▸ REQUIREMENT
Of all the entries below, only the lines from the one with "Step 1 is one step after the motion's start" up to and including the one with "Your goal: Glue" are to be duplicated exactly.
-=-=-
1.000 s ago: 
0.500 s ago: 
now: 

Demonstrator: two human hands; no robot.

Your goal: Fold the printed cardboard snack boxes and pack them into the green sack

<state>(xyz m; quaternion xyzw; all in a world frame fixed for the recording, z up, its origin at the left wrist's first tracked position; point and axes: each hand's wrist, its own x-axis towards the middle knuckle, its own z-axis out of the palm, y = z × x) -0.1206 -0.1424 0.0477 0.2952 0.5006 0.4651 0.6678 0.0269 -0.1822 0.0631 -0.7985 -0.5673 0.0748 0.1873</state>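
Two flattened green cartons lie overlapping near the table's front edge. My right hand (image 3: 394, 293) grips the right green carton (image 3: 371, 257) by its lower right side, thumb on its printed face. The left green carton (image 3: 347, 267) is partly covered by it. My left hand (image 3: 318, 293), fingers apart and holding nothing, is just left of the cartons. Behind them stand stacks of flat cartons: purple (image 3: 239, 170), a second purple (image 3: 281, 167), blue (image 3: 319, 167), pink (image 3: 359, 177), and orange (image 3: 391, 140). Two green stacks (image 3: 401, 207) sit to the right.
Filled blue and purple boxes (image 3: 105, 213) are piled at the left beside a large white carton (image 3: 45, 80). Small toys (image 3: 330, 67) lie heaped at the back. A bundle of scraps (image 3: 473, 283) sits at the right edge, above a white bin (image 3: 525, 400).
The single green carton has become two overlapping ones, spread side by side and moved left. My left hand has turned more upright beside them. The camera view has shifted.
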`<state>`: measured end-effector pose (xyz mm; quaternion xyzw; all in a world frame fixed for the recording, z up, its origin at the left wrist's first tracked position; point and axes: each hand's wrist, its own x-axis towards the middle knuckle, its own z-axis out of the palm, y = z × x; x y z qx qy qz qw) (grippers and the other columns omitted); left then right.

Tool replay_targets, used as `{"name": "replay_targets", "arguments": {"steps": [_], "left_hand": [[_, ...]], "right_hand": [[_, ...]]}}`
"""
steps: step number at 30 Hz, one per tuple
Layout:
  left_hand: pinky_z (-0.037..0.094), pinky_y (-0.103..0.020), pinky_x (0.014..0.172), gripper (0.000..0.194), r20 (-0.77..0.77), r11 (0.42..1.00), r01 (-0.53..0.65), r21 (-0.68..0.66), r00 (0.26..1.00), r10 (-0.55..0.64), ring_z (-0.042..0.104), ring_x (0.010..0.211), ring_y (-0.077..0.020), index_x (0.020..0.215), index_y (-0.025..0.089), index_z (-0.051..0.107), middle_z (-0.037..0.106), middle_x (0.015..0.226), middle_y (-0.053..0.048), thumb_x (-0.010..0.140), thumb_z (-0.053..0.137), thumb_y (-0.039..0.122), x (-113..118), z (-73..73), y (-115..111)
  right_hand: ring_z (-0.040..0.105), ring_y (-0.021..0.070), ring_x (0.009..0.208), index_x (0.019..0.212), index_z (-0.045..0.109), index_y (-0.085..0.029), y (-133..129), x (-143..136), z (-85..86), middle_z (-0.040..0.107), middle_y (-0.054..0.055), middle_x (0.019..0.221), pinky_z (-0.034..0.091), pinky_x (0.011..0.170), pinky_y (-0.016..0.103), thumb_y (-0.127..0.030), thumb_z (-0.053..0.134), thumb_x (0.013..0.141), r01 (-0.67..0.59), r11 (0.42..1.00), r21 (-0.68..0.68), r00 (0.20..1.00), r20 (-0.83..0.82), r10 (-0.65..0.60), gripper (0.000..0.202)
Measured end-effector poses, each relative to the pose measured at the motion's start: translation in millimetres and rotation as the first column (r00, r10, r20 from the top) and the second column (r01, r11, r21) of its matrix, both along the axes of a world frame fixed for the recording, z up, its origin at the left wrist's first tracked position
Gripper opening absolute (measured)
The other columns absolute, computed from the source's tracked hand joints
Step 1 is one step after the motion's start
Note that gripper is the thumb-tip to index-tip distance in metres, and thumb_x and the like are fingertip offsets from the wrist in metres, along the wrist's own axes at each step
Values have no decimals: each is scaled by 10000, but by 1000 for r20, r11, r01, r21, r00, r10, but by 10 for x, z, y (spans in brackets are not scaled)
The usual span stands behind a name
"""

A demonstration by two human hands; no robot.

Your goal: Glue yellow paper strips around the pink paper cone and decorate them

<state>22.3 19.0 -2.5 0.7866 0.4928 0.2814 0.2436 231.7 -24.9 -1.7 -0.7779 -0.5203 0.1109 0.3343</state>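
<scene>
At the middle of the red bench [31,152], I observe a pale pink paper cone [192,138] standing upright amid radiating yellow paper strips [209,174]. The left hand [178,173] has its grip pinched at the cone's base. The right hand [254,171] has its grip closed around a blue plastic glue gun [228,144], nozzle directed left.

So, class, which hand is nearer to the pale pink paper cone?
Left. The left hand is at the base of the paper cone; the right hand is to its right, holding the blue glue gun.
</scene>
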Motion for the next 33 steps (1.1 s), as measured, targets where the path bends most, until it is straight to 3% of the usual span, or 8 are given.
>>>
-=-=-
▸ TASK RESULT
Step 1 is one step after the motion's start
Note that gripper is the thumb-tip to index-tip distance in metres, and thumb_x and the like are fingertip offsets from the wrist in metres, along the wrist's own axes at each step
Values have no decimals: each is scaled by 10000, but by 1000 for r20, r11, r01, r21, r00, r10, but by 10 for x, z, y (spans in brackets are not scaled)
The usual span stands behind a name
"""

A demonstration by two human hands; no robot.

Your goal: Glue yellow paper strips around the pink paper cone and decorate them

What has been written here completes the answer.